Azienda Google direttive sviluppatori di app Android Husky, Fedilab e Subway Tooter, che consentono di comunicare in reti sociali decentralizzate Fediverse, un avviso sull'urgenza di rimuovere le violazioni delle norme del Play Store. È stato dato un termine di 7 giorni per correggere le osservazioni, dopo di che le app che non rispetteranno i requisiti saranno rimosse dal catalogo di Google Play.

Come motivo per il blocco imminente si cita la possibilità di utilizzare le app per accedere ai contenuti generati dagli utenti che incitano alla discriminazione e includono elementi di retorica dell'odio. A quanto pare, le notifiche sono state ricevute dalle app che non prevedono censura e non bloccano i server che ospitano gruppi che promuovono razzismo, xenofobia, estremismo e ostilità interetnica.
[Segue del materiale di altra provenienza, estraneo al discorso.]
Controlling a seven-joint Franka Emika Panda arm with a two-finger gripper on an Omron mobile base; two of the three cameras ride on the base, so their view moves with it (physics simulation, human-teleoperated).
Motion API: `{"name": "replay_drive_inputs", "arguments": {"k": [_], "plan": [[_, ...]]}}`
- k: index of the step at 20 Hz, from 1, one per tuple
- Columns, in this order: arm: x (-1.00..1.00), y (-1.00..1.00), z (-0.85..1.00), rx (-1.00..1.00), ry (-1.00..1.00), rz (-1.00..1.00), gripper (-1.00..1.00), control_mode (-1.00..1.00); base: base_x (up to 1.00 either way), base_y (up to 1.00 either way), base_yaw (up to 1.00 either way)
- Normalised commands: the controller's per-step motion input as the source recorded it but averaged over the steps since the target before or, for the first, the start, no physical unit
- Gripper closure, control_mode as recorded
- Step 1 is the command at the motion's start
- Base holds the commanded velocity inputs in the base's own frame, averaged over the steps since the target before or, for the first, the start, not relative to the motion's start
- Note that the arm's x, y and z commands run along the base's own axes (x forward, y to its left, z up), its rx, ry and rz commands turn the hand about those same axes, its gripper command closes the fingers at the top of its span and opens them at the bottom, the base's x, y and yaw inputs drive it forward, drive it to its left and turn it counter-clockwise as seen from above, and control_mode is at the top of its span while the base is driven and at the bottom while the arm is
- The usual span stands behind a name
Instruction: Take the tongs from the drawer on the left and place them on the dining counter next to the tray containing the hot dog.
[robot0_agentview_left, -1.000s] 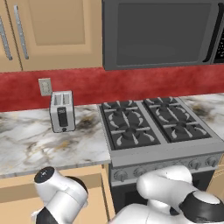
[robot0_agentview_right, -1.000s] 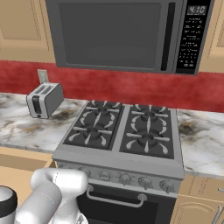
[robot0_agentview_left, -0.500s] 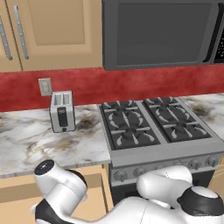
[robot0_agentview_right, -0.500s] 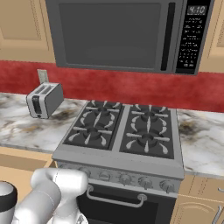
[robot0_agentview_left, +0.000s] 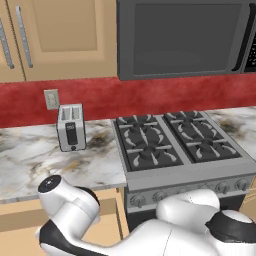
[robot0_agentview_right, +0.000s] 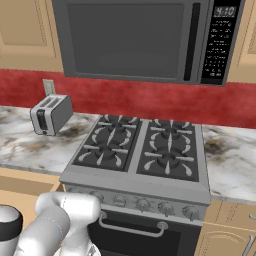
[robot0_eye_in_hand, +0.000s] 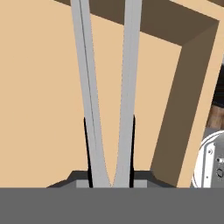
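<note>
Gripper (robot0_eye_in_hand: 111, 181) fingers (robot0_eye_in_hand: 87, 153) were pinched on both arms of the slim silver-grey metal tongs (robot0_eye_in_hand: 109, 92), right by the hinge end where they converge. The tongs sat over the floor of the wide light tan wooden drawer (robot0_eye_in_hand: 39, 100), near its far right corner; contact with the floor couldn't be judged. Long axis ran straight away from the hand, arms splaying toward the far wall; tips were out of frame. My read: light, stiff, smooth steel, likely slippery. A hinge-end grip leaves a long lever, so expect swing.
</note>
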Motion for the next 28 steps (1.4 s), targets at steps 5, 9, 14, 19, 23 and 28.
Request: {"name": "replay_drive_inputs", "arguments": {"k": [5, 9, 14, 19, 23, 28], "plan": [[0.00, -0.16, 0.26, 0.00, -0.02, 0.00, 1.00, -1.00, 0.00, 0.00, 0.00], [0.00, -0.18, 0.29, 0.00, -0.04, 0.00, 1.00, -1.00, 0.00, 0.00, 0.00], [0.01, -0.17, 0.15, 0.00, -0.01, 0.00, 1.00, -1.00, 0.00, 0.00, 0.00], [0.01, -0.19, 0.12, 0.00, -0.03, 0.00, 1.00, -1.00, 0.00, 0.00, 0.00], [0.02, -0.22, 0.15, 0.00, -0.06, 0.00, 1.00, -1.00, 0.00, 0.00, 0.00], [0.15, -0.20, 0.21, 0.00, -0.02, 0.00, 1.00, -1.00, 0.00, 0.00, 0.00]]}}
Ad esempio, l'app Husky è un ramo dell'app Tusky, che non ha ricevuto alcun avviso da Google. Le differenze tra le app Husky e Tusky riguardano l'inclusione di una lista di blocco integrata, che comprende reti come Gab, che non limitano le opinioni degli utenti.
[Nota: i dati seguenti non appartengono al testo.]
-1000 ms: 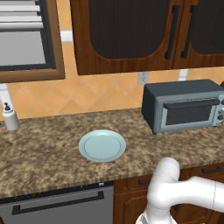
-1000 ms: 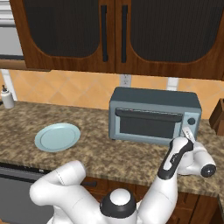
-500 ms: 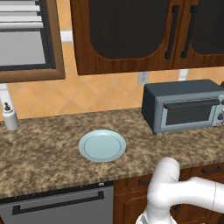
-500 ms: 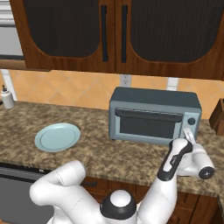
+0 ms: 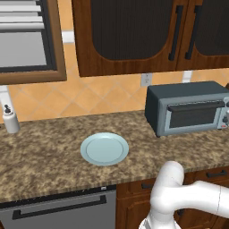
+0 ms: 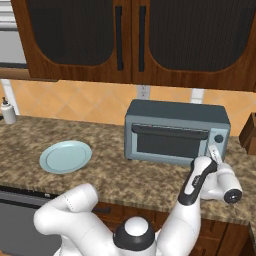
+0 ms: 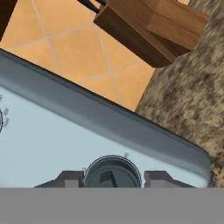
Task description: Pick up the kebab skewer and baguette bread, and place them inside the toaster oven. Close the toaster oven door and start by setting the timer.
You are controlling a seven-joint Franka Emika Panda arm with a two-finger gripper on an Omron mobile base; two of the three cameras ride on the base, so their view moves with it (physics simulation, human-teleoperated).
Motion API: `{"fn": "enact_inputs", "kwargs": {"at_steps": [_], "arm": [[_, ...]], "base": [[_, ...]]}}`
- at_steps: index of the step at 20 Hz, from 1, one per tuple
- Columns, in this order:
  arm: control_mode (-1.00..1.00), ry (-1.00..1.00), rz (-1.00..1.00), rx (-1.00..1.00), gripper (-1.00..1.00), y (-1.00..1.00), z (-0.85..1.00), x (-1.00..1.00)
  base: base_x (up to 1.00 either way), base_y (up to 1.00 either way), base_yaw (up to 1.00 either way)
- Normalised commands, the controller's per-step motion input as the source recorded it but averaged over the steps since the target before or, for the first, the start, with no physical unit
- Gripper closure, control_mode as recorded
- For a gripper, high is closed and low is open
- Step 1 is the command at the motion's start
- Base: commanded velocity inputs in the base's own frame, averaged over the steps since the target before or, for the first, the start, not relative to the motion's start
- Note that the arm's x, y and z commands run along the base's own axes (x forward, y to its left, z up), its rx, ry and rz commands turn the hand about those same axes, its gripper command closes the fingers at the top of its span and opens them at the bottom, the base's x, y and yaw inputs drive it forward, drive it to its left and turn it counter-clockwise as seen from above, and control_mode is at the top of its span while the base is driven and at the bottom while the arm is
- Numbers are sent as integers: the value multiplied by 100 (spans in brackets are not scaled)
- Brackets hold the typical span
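Grey-blue toaster oven (image 6: 176,133): on the speckled desk (image 6: 120,175), door (image 6: 171,141) shut.
Dial (image 7: 112,172): on the oven's front panel, between the fingers (image 7: 70,178).
Fingers: clamped on the dial.
Plate (image 5: 104,148): well left of the oven.

the toaster oven (image 6: 177,131) is grey-blue, its door (image 6: 170,142) set with a dark window and dark bar handle. beneath it the counter (image 5: 53,156) is speckled brown granite. left of the oven lies a pale blue plate (image 5: 104,148); behind, orange tile (image 5: 103,96).
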Motion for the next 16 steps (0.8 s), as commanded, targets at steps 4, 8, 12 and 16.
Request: {"fn": "enact_inputs", "kwargs": {"at_steps": [4,8,12,16], "arm": [[-100,0,0,0,100,3,14,6],[-100,2,0,2,100,4,8,7],[-100,4,0,14,100,1,17,6],[-100,4,0,22,100,0,22,1]], "base": [[0,0,0],[0,0,0],[0,0,0],[0,0,0]]}}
Secondo gli esperti, i principali problemi dell'Internet delle cose sono le password facilmente indovinabili (spesso sono presenti password di fabbrica preimpostate, accessibili pubblicamente) e i firmware obsoleti dei dispositivi. In migliori dei casi, gli aggiornamenti vengono pubblicati con notevoli ritardi, nel peggiore — non vengono rilasciati affatto (a volte la possibilità di aggiornamento non è nemmeno prevista a livello tecnico). Di conseguenza, molti dispositivi IoT vengono compromessi attraverso modi banali, come vulnerabilità nell'interfaccia web. Quasi tutte queste vulnerabilità sono critiche, ma il produttore ha possibilità estremamente limitate di creare rapidamente una patch e distribuirla come aggiornamento. Il creatore della piattaforma per la creazione di reti sociali decentralizzate Mastodon, che ha ricevuto la notifica, non promuove gruppi con retorica dell'odio e non è responsabile per il loro sostegno, ma consente semplicemente all'utente di inserire l'indirizzo di qualsiasi server di interesse nella rete sociale decentralizzata. La responsabilità per le informazioni pubblicate nella rete scelta ricade sull'amministratore del server, non sugli sviluppatori dell'app. Analogamente, Google potrebbe richiedere la rimozione di Chrome, Firefox, Opera e altri browser, in quanto anch'essi consentono all'utente di inserire l'indirizzo di una risorsa controversa e di accedere a contenuti offensivi.